Hector était le roi de la manipulation et aimait être en contrôle permanent de tout ce qui gravitait autour de son petit univers, moi y compris. Le carnet et sa liste d'interdictions avait été une de ses trouvailles. Me faire passer pour une demi-folle en demandant aux profs de parler ouvertement de mes problèmes de mémoire, lui permettait de m'isoler de la plupart des élèves. Qui voudrait faire la connaissance d'une fille aussi étrange ? Le commun des mortels n'aimaient pas ce qu'il ne comprenait pas et Hector faisait en sorte que je sois vue comme trop différente pour être acceptée. Diviser pour mieux régner était sa devise et je le voyais l'appliquer également avec les personnes avec qui il travaillait.

En tant que spécialiste de l'Antiquité, le professeur Alexikakos était une sommité. Ses découvertes archéologiques et ses travaux de recherche l'avaient fait connaître dans le monde entier. Les plus grands musées et universités du monde entier se l'arrachaient. Il était même consulté par Hollywood lorsqu'un producteur voulait lancer une série ou un film se situant à cette époque depuis qu'il avait critiqué ouvertement un film à gros budget qui avait mélangé noms de dieux grecs et romains. L'erreur était grossière et la critique avait fait le tour du monde, ridiculisant le film et lui faisant perdre, par la même occasion, plusieurs millions de recettes.

Hector avait réussi à devenir célèbre en faisant de l'Antiquité un sujet passionnant. La plupart de ses livres étaient écrits pour que leur contenu soit accessible au grand public. Il avait démocratisé le mode de vie des gens de cette époque ainsi que leurs rapports avec les nombreuses divinités auxquelles ils croyaient, les rendant plus populaires que les super-héros modernes. Ses oeuvres littéraires étaient traduites dans plusieurs langues et chaque parution se vendaient à des centaines de milliers d'exemplaires.

Hector adorait ça. Il se nourrissait de l'admiration que les autres lui portaient et écrasait ceux qui osait le critiquer ou se mettre en travers de son passage.

Plus j'y pensais et plus je me disais que l'idée d'un face à face entre Emilie et Hector était la pire chose possible. Il fallait que je trouve une parade et vite.

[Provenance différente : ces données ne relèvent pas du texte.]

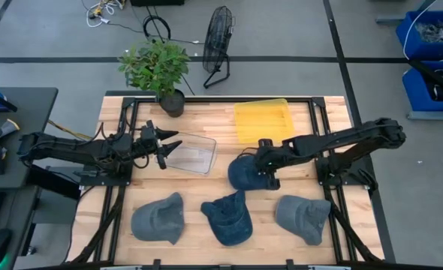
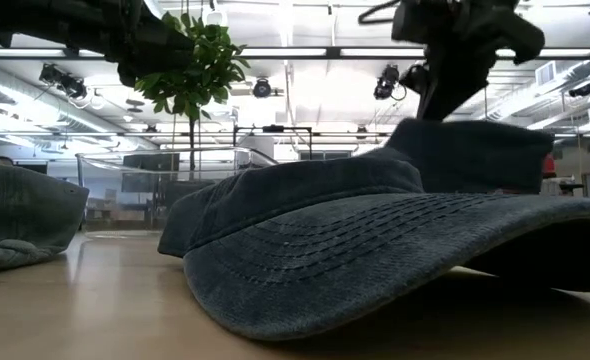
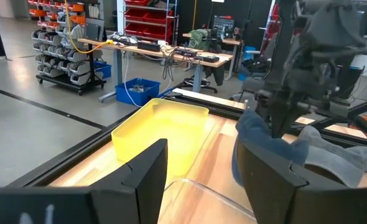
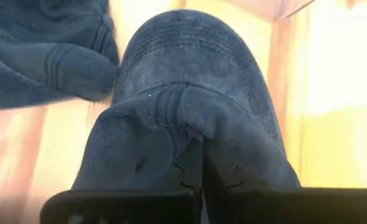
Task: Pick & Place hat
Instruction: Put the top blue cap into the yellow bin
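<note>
Several dark blue denim hats lie on the wooden table. One hat (image 1: 242,175) sits just near the yellow tray (image 1: 263,120); my right gripper (image 1: 262,163) is shut on its crown. Three more hats rest flat along the near edge: left (image 1: 159,219), middle (image 1: 227,217), right (image 1: 304,217). The middle one fills the low view (image 2: 375,240). My left gripper (image 1: 164,144) is open and hovers at the left end of the clear tray (image 1: 193,154), touching nothing. In the left wrist view its fingers (image 3: 147,171) frame the yellow tray (image 3: 165,124). My right gripper (image 4: 202,171) pinches a raised fold of the hat's crown (image 4: 177,118) between its two fingers, coming from above and pointing down. The cloth bunches up at the fingers. The brim (image 4: 190,50) stretches out ahead, and the hat's lower part (image 3: 333,155) lies on the table.
A potted plant (image 1: 161,71) stands at the table's far edge, left of the yellow tray. A black fan (image 1: 218,45) stands on the floor beyond the table. Bare wood shows between the clear tray and the near row of hats.
</note>
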Robot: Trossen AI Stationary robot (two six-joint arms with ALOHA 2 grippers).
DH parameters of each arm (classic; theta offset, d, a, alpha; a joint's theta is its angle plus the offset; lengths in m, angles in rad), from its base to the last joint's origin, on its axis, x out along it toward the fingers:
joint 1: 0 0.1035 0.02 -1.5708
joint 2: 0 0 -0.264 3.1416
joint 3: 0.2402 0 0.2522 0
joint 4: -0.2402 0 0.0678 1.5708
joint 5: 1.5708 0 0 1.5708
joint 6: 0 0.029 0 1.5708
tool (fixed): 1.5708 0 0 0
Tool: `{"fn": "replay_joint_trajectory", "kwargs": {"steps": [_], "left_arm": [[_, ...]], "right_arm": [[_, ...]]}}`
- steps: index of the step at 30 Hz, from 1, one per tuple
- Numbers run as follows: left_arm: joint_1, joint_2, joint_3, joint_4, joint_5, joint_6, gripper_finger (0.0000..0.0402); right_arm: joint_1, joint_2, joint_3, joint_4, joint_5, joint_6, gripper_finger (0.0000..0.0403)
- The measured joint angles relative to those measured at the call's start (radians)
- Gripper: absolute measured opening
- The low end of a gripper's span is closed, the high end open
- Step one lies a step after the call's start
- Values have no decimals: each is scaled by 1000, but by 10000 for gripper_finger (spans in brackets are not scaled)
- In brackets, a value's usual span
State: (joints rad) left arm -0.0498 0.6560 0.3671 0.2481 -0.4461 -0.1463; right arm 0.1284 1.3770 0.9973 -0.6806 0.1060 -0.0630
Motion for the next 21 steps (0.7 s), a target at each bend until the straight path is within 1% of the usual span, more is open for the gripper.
{"fn": "replay_joint_trajectory", "kwargs": {"steps": [2, 5, 7, 11, 14, 16, 18, 21], "left_arm": [[0, 0, 0, 0, 0, 0, 197], [0, 0, 0, 0, 0, 0, 197], [0, 0, 0, 0, 0, 0, 197], [0, 0, 0, 1, 0, 0, 197], [0, 0, 0, 1, 0, 0, 197], [0, 0, 0, 2, 0, 0, 197], [0, 0, 0, 2, 0, 0, 197], [0, 0, 0, 2, 0, 0, 197]], "right_arm": [[8, -25, 2, -2, 56, -18, 1], [12, -71, 3, -53, 187, -54, 1], [8, -103, 3, -87, 307, -84, 1], [-14, -154, 3, -102, 589, -104, 0], [-53, -170, 3, -102, 739, -171, 0], [-97, -169, 3, -101, 799, -233, 0], [-158, -161, 3, -92, 827, -275, 0], [-248, -138, 3, -67, 795, -320, 0]]}}
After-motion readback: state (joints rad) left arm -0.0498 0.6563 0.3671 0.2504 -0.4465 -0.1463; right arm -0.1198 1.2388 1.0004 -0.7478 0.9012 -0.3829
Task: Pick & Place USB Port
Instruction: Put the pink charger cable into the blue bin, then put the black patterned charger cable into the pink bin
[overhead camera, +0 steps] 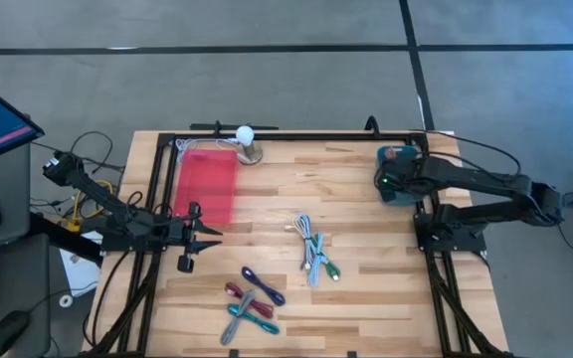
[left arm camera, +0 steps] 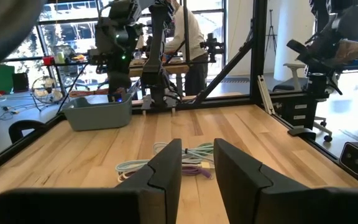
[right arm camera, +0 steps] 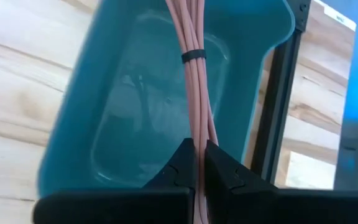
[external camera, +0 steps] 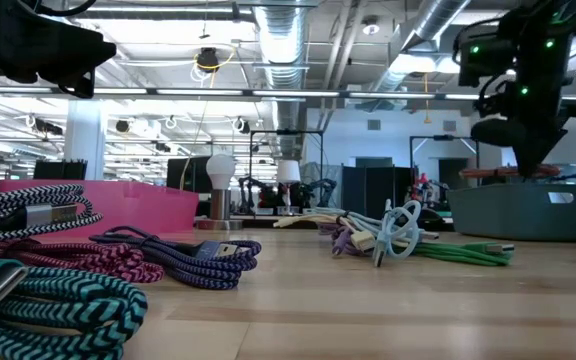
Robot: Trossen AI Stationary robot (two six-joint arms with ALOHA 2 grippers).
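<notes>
A bundle of salmon-pink cable (right arm camera: 194, 74), bound by a black tie (right arm camera: 193, 56), hangs from my right gripper (right arm camera: 199, 149) over the teal bin (right arm camera: 123, 124). The bin stands at the table's far right (overhead camera: 398, 174), and my right gripper (overhead camera: 391, 181) is shut on the cable above it. My left gripper (overhead camera: 210, 235) waits open near the table's left edge, level, pointing toward the right (left arm camera: 197, 171). A pastel cable bundle (overhead camera: 312, 249) and braided cables (overhead camera: 252, 298) lie on the table. My right gripper pinches the pink cable bundle (right arm camera: 199, 134) between its two fingers, coming from above and pointing down. The strands run along the fingers and hang below them into the teal bin. Its lower end is out of the picture.
A pink tray (overhead camera: 207, 184) lies at the far left, with a lamp with a white bulb (overhead camera: 247, 139) beside it. A black frame (overhead camera: 296, 134) runs round the table. Bare wood (overhead camera: 366, 229) lies between the cables and the bin.
</notes>
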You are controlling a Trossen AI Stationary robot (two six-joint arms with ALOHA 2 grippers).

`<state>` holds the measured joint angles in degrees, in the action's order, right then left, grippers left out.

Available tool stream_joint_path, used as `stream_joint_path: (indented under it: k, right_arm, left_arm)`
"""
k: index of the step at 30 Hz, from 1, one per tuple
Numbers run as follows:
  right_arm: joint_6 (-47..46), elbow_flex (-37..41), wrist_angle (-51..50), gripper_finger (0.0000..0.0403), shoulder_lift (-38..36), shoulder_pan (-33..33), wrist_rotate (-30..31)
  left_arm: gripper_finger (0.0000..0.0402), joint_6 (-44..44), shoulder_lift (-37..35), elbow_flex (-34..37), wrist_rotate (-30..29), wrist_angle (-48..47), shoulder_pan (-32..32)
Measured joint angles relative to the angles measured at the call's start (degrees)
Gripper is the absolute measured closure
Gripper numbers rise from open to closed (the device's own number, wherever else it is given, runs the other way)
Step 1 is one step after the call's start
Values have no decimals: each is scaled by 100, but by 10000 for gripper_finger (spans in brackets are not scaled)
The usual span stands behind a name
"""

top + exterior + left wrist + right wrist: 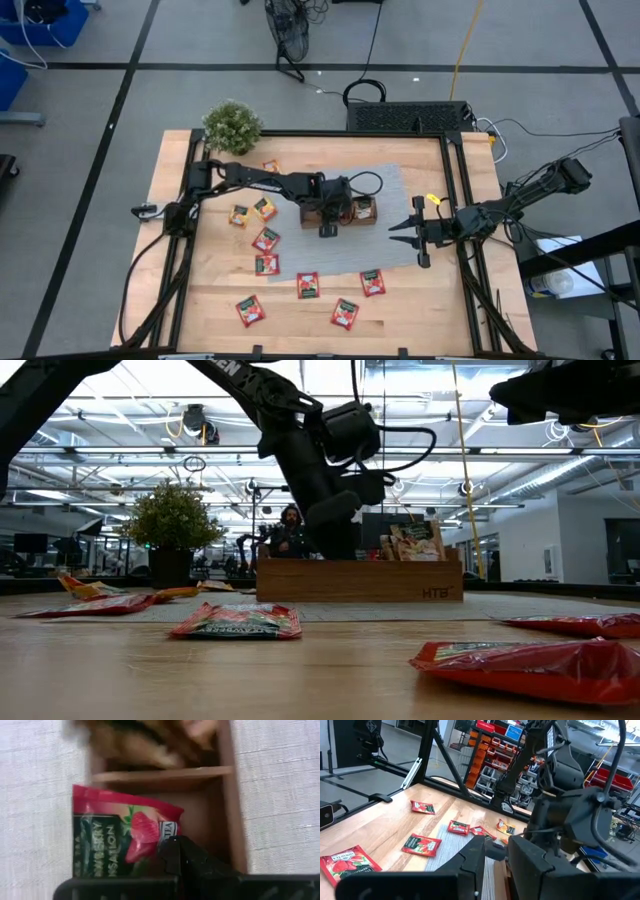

L'amadouer était inutile car mon grand-père n'était pas très chaleureux. Je ne me souvenais d'aucun geste ou d'aucune parole de tendresse envers moi. La seule personne envers qui il montrait un peu d'affection était Cassandra, mais des fois je me disais que c'était parce que ça faisait partie de son personnage. Un homme célèbre et respecté devait avoir une épouse parfaite et Cassandra remplissait ce rôle à merveille en organisant des réceptions et en s'investissant dans des bonnes oeuvres à foison.

Cassandra ! C'était la seule carte que je pouvais jouer.